PATEL (Migration)

Case

[2018] AATA 3025

12 July 2018


PATEL (Migration) [2018] AATA 3025 (12 July 2018)

DECISION RECORD

DIVISION:Migration & Refugee Division

APPLICANT:  Mr Karpit Bhogilal PATEL

CASE NUMBER:  1815904

DIBP REFERENCE(S):  BCC2017/1270675

MEMBER:R. Skaros

DATE:12 July 2018

PLACE OF DECISION:  Sydney

DECISION:The Tribunal does not have jurisdiction in this matter.

Statement made on 12 July 2018 at 11:38am

CATCHWORDS

Migration – Temporary Business Entry (Temporary Work)(Class UC) visa – Subclass 457 (Temporary Work (Skilled)) – no Tribunal-reviewable decision – sponsored by an approved sponsor – applicable fee not paid – no jurisdiction

LEGISLATION

Administrative Appeals Tribunal Act 1975, s 29
Migration Act 1958, ss 5, 140, 338, 347, 411, 412
Migration Regulations 1994, Schedule 2 cl 457.223(4)(a), rr 1.03, 2.58, 4.02, 4.10, 4.13

CASES

Ahmad v MIBP [2015] FCAFC 182

STATEMENT OF DECISION AND REASONS

APPLICATION FOR REVIEW

  1. An application was made to the Tribunal on 31 May 2018 for review of a decision to refuse to grant the applicant a Temporary Business Entry (Temporary Work)(Class UC) Subclass 457 visa. For the following reasons, the Tribunal has found that it has no jurisdiction in respect of this application.

  2. The Tribunal has jurisdiction to review a decision under the Migration Act 1958 (the Act) if an application is properly made under s.347 or s.412 of that Act, or in limited circumstances not relevant to this application, s.29 of the Administrative Appeals Tribunal Act 1975. Sections 338 and 411 of the Act and r.4.02(4) of the Migration Regulations 1994 set out the range of decisions that are reviewable in the Migration and Refugee Division of the Tribunal and the circumstances in which they are reviewable.
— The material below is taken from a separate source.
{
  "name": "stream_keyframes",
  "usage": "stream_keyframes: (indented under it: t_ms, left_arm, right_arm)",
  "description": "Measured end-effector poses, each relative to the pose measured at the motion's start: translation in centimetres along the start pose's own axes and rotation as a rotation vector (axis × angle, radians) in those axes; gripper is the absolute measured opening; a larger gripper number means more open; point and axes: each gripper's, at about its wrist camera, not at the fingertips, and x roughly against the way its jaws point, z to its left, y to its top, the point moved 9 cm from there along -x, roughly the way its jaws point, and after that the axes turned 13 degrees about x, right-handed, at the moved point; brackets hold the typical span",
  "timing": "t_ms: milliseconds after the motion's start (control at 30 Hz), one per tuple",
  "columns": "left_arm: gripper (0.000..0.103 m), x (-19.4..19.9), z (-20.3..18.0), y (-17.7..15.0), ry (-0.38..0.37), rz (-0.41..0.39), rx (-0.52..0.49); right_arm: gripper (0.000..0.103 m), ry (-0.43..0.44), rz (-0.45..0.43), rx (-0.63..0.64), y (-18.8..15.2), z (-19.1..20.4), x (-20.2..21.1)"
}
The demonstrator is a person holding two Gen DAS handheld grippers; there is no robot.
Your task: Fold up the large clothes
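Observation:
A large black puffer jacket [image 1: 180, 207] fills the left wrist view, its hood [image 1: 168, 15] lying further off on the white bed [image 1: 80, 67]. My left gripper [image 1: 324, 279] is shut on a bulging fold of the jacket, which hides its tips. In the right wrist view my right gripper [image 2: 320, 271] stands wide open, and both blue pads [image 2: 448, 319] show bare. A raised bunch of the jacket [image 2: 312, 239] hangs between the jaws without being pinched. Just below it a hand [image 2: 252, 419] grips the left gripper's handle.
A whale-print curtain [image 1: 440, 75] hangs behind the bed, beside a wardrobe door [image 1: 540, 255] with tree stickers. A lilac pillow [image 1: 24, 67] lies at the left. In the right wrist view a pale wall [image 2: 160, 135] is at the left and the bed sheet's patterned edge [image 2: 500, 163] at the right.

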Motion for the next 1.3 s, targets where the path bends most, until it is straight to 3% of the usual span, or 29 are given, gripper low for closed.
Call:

A decision to refuse the grant of a Temporary Work Subclass 457 visa is reviewable if the applicant made the visa application while in the migration zone and either the applicant is sponsored by an approved sponsor at the time the application for review of the visa refusal is made or an application for review of a decision not to approve the sponsor has been made but at the time the application for review of the visa refusal is made, review of the sponsorship decision is pending.

  3. For an applicant who claims to be nominated by a standard business sponsor, a nomination of an occupation in relation to the applicant must have been approved under s.140GB of the Act and the nomination made by a person who was a ‘standard business sponsor’ at the time the nomination was approved: cl.457.223(4)(a) of Schedule 2 to the Regulations. A ‘standard business sponsor’ is a person who is an ‘approved sponsor’; and is approved as a sponsor in relation to the standard business sponsor class by the Minister under s.140E(1) of the Act: ss.5 and 140E of the Act and rr.1.03 and 2.58 of the Regulations. It is therefore a criterion for the grant of the visa that the non-citizen is sponsored by an approved sponsor and s.338(2)(d) applies: Ahmad v MIBP [2015] FCAFC 182 (Katzmann, Robertson and Griffiths JJ, 16 December 2015) (Ahmad) at [95] - [96].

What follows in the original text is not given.